AIM OF THE TASK => Restate every line of the material, word for word.

DATA EXTRACT =>
====
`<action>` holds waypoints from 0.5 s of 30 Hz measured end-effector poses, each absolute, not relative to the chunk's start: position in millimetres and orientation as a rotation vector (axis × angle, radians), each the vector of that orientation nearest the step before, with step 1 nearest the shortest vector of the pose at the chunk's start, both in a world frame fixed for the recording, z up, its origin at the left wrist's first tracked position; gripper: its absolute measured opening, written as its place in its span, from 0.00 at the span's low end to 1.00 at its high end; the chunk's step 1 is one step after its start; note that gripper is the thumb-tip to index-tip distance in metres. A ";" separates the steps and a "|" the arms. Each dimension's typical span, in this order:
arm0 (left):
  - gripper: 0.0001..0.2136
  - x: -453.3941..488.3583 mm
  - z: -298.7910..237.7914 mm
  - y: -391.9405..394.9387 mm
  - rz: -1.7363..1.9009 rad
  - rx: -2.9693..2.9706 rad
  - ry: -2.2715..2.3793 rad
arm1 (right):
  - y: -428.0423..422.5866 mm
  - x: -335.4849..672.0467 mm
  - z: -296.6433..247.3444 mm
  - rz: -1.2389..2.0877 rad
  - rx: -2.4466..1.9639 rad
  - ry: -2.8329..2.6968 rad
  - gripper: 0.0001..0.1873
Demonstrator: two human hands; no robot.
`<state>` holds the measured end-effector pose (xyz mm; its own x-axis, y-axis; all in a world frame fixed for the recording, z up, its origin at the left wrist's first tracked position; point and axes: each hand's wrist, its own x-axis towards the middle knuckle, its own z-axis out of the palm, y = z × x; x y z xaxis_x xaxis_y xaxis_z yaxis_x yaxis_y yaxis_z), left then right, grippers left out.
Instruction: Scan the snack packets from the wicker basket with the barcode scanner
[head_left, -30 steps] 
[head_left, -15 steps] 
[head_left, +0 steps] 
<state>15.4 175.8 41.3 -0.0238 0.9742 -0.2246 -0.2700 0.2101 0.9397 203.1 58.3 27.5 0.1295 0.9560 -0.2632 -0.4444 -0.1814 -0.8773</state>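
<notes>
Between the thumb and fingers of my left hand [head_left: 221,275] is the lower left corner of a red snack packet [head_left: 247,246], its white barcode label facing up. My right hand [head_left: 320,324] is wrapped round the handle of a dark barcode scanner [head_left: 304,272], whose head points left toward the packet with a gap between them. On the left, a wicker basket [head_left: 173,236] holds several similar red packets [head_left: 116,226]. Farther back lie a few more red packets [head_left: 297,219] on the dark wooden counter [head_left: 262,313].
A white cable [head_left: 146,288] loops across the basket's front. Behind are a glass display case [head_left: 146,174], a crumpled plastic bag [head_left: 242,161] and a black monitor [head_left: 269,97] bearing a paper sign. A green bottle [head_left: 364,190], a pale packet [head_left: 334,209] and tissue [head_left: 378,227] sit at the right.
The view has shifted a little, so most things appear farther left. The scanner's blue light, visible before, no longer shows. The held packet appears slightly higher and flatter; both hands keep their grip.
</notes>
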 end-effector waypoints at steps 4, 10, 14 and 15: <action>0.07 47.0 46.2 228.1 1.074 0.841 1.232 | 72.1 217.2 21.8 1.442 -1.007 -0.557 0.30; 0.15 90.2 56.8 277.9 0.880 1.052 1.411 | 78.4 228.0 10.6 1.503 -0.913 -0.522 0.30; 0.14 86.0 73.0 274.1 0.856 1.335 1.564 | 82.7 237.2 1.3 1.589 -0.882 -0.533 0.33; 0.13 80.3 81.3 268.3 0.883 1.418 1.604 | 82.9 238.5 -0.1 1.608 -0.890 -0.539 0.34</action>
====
RESULT OF THE EXERCISE =>
`<action>` holds waypoints from 0.5 s of 30 Hz measured end-effector poses, each absolute, not relative to the chunk's start: position in millimetres and orientation as a rotation vector (axis × angle, radians), each the vector of that orientation nearest the step before, with step 1 nearest the shortest vector of the pose at the chunk's start, both in a world frame fixed for the recording, z up, its origin at the left wrist's first tracked position; gripper: its absolute measured opening, written as its place in its span, from 0.00 at the span's low end to 1.00 at its high end; the chunk's step 1 is one step after its start; note that gripper is the thumb-tip to index-tip distance in metres. A ";" separates the steps and a "|" the arms. Each dimension's typical span, in this order:
arm0 (left):
  - gripper: 0.0001..0.2136
  - x: -453.3941..488.3583 mm
  - z: -298.7910..237.7914 mm
  - y: -391.9405..394.9387 mm
  - rz: -1.7363..1.9009 rad
  - rx: -2.9693..2.9706 rad
  - ry: -2.2715..2.3793 rad
arm1 (right):
  - y: -428.0423..422.5866 mm
  - x: -335.4849..672.0467 mm
  - z: -296.6433..247.3444 mm
  - rz: -1.2389..2.0877 rad
  - rx: -2.4466..1.9639 rad
  - ry: -2.8329..2.6968 rad
  - gripper: 0.0001..0.1873
Demonstrator: two human hands; no robot.
`<state>` holds the measured end-effector pose (xyz mm; its own x-axis, y-axis; all in a world frame fixed for the recording, z up, its origin at the left wrist's first tracked position; point and axes: each hand's wrist, its own x-axis towards the middle knuckle, its own z-axis out of the palm, y = z × x; x y z xaxis_x xaxis_y xaxis_z yaxis_x yaxis_y yaxis_z), left then right, grippers left out.
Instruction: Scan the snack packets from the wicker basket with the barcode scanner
[head_left, -30 steps] 
[head_left, -15 steps] 
[head_left, +0 steps] 
<state>15.4 175.8 41.3 -0.0238 0.9742 -0.2246 -0.2700 0.2101 0.9397 203.1 58.3 27.5 0.1295 0.9560 -0.2632 -0.4444 -0.1814 -0.8773</state>
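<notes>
Between the thumb and fingers of my left hand [head_left: 221,275] is the lower left corner of a red snack packet [head_left: 247,246], its white barcode label facing up. My right hand [head_left: 320,324] is wrapped round the handle of a dark barcode scanner [head_left: 304,272], whose head points left toward the packet with a gap between them. On the left, a wicker basket [head_left: 173,236] holds several similar red packets [head_left: 116,226]. Farther back lie a few more red packets [head_left: 297,219] on the dark wooden counter [head_left: 262,313].
A white cable [head_left: 146,288] loops across the basket's front. Behind are a glass display case [head_left: 146,174], a crumpled plastic bag [head_left: 242,161] and a black monitor [head_left: 269,97] bearing a paper sign. A green bottle [head_left: 364,190], a pale packet [head_left: 334,209] and tissue [head_left: 378,227] sit at the right.
The view has shifted a little, so most things appear farther left. The scanner's blue light, visible before, no longer shows. The held packet appears slightly higher and flatter; both hands keep their grip.
</notes>
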 end-effector waypoints at steps 4, 10, 14 and 15: <action>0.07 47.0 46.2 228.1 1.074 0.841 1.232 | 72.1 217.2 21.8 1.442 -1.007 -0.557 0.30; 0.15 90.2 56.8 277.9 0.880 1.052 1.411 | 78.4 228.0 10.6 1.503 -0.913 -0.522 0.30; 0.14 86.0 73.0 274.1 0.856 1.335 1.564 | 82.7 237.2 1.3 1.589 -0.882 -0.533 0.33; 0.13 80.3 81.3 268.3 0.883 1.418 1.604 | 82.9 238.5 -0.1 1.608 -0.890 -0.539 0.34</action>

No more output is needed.